▸ **WHAT THE TASK ASKS**:
Please output the listing below character for character and omit the images.

▸ **SOURCE DATA**:

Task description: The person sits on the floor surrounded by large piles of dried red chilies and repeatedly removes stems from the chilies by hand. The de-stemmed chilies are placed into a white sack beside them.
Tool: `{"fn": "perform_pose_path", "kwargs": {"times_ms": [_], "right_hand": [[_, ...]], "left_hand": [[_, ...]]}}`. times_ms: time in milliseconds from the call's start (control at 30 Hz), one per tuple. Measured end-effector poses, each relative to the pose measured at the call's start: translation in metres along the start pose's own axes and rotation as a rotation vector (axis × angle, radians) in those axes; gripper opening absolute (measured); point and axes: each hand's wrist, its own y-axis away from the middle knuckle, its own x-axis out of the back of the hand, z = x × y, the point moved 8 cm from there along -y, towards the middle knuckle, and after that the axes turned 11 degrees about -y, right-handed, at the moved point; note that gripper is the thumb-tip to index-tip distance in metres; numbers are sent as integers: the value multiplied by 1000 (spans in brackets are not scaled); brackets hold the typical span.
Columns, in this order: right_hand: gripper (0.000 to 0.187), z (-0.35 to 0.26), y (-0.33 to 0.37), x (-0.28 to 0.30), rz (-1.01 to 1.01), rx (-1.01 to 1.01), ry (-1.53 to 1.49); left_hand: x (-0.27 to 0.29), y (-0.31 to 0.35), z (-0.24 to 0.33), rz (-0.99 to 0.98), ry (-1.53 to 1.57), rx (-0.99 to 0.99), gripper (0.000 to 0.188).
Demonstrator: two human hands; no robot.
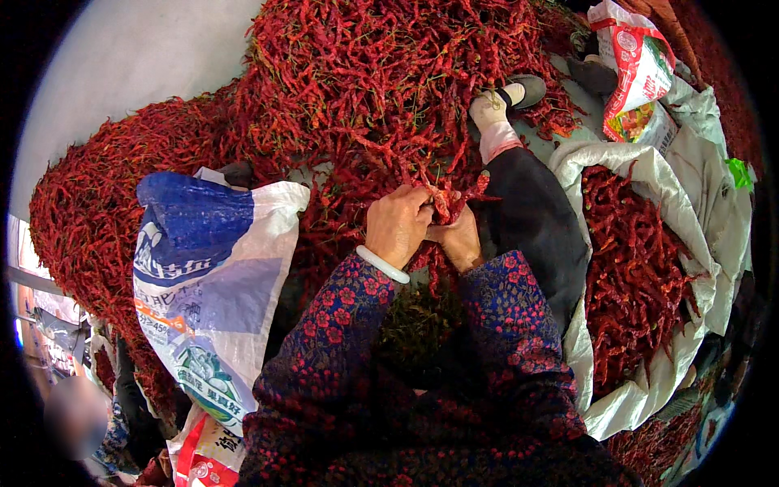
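My left hand [395, 225], with a white bangle at its wrist, is closed in a pinch at a bunch of red chili peppers [446, 204]. My right hand [461, 243] is wrapped round the same bunch, and some pepper tips stick out past its fingers. Both hands meet in front of me, at the near edge of a large heap of red chili peppers [357, 89]. The fingertips of my left hand are partly hidden among the peppers. Below my wrists, between my forearms, lies a dark pile of greenish stems [420, 323].
An open white sack [707, 272] holding red peppers stands at the right. A blue-and-white woven bag [231, 276] covers my left side. A leg with a dark shoe [529, 91] stretches forward beside the heap. A red-and-white bag [629, 73] lies far right; another person is at lower left.
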Motion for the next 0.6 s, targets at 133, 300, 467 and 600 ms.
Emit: {"fn": "perform_pose_path", "kwargs": {"times_ms": [133, 300, 467, 600], "right_hand": [[52, -6, -2, -10, -110, -30, -149], [54, -16, 0, -23, -203, -124, -265], [55, -9, 0, -19, -184, -109, -249], [53, -14, 3, -22, -204, -81, -318]], "left_hand": [[1, 9, -19, 30, 399, 173, 5], [-14, 30, -43, -13, 943, 624, 8], [17, 23, -13, 113, 382, 114, 8], [23, 26, -1, 84, 319, -23, 7]]}}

▸ **WRITTEN ANSWER**:
Task description: The person sits on the floor surrounded by large piles of dried red chilies and repeatedly removes stems from the chilies by hand. The de-stemmed chilies are placed into a white sack beside them.
Tool: `{"fn": "perform_pose_path", "kwargs": {"times_ms": [_], "right_hand": [[_, ...]], "left_hand": [[_, ...]]}}`. times_ms: time in milliseconds from the call's start (control at 30 Hz), one per tuple. Measured end-effector poses, each relative to the pose measured at the call's start: translation in metres along the start pose's own axes and rotation as a rotation vector (axis × angle, radians) in those axes; gripper opening absolute (measured); point and axes: each hand's wrist, its own y-axis away from the middle knuckle, its own x-axis out of the back of the hand, z = x × y, the point moved 8 cm from there along -y, towards the middle knuckle, and after that the axes turned 11 degrees about -y, right-handed, at the moved point; note that gripper is the thumb-tip to index-tip distance in metres; numbers are sent as integers: the value multiplied by 1000 (spans in brackets are not scaled); brackets hold the typical span.
Columns, in this order: right_hand: gripper (0.000 to 0.187), z (-0.35 to 0.26), y (-0.33 to 0.37), x (-0.28 to 0.30), rz (-1.01 to 1.01), rx (-1.01 to 1.01), ry (-1.53 to 1.49); left_hand: x (-0.27 to 0.29), y (-0.31 to 0.35), z (-0.24 to 0.33), rz (-0.99 to 0.98), ry (-1.53 to 1.57), rx (-0.99 to 0.99), gripper (0.000 to 0.188).
Demonstrator: two human hands; no robot.
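My left hand [395, 225], with a white bangle at its wrist, is closed in a pinch at a bunch of red chili peppers [446, 204]. My right hand [461, 243] is wrapped round the same bunch, and some pepper tips stick out past its fingers. Both hands meet in front of me, at the near edge of a large heap of red chili peppers [357, 89]. The fingertips of my left hand are partly hidden among the peppers. Below my wrists, between my forearms, lies a dark pile of greenish stems [420, 323].
An open white sack [707, 272] holding red peppers stands at the right. A blue-and-white woven bag [231, 276] covers my left side. A leg with a dark shoe [529, 91] stretches forward beside the heap. A red-and-white bag [629, 73] lies far right; another person is at lower left.
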Motion for the next 0.6 s, targets at 133, 300, 467 and 600 ms.
Emit: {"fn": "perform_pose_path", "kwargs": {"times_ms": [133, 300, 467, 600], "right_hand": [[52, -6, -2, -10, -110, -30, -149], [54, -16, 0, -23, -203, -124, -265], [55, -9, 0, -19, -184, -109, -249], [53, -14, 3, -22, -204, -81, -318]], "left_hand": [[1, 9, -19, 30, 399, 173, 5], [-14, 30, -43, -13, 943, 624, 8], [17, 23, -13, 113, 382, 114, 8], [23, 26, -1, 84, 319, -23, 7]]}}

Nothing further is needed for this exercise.